Lorentz symmetry violation

The foundation upon which quantum field theory and general relativity are built is Lorentz invariance, the fact that the laws of physics stay the same for all observers that are moving with respect to one another with a uniform velocity. Nevertheless, quantum gravitational models beyond GR can lead to low energy “relic signatures” of quantum gravitational effects, among which the spontaneous breaking of the Lorentz symmetry is one. The magnitude of this breaking must be minuscule not to clash with the current experimental bounds, but it can be searched by high precision optical experiments, as it manifests itself as a correction to Maxwell’s equations, leading to non-standard dispersion relations or birefringence of light propagating in the vacuum; these effects can also potentially leave an imprint on the CMB. With C. Escobar, we studied the consequences of LSV at finite temperatures, finding corrections to the black-body radiation law and a cosmological thermal history consistent with the standard scenario.

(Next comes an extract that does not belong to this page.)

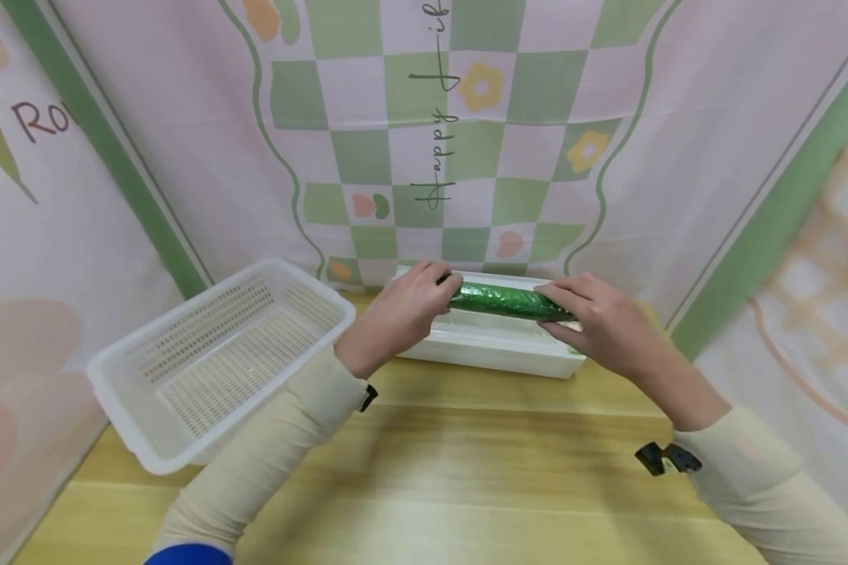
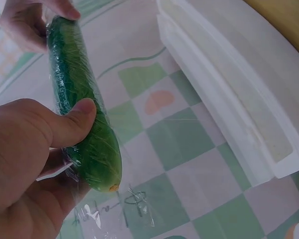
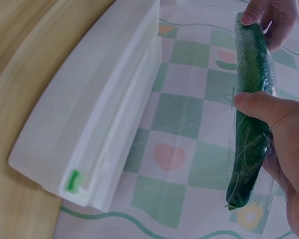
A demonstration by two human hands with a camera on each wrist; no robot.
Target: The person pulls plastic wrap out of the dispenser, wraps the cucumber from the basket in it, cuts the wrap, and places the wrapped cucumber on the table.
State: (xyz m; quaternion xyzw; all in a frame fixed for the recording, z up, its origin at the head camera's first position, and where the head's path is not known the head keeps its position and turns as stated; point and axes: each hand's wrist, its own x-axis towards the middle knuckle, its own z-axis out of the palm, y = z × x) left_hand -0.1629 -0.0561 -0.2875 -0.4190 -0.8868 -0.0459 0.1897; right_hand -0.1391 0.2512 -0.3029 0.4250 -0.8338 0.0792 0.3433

For more info, check out A. Kostelecky’s web page. LSV in the news.


Exact solvability in quantum mechanics

Fundamental domains for the H_3 system

The study of an N dimensional system in classical mechanics is greatly simplified if there exist N conserved quantities; that is, N functions of the position and momenta that commute in the Poisson sense with the Hamiltonian of the system, which are therefore constant in time. When this is the case, the equations of motion can be exactly solved by integration (the Liouville-Arnold theorem). There is no parallel (yet) to this result in quantum mechanics; the knowledge of the integrals of motion does not guarantee that the the entire spectrum can be determined exactly. Nevertheless, most (if not all) known quantum integrable systems are also exactly solvable. As my masters and PhD work with A. Turbiner and J. C. López-Vieyra, we solved a family of (super)integrable Calogero-Moser-Sutherland-like models associated with crystallographic (E_{6,7,8}) and non-crystallographic (H_{3,4}) root systems, showing that the spectrum and the eigenfunctions can be found in terms of invariant polynomials of a hidden algebra of differential operators. We believe that the connection hidden algebra−integrals of motion could be a step toward the quantum L-A theorem. For a brief technical review see this paper or this video.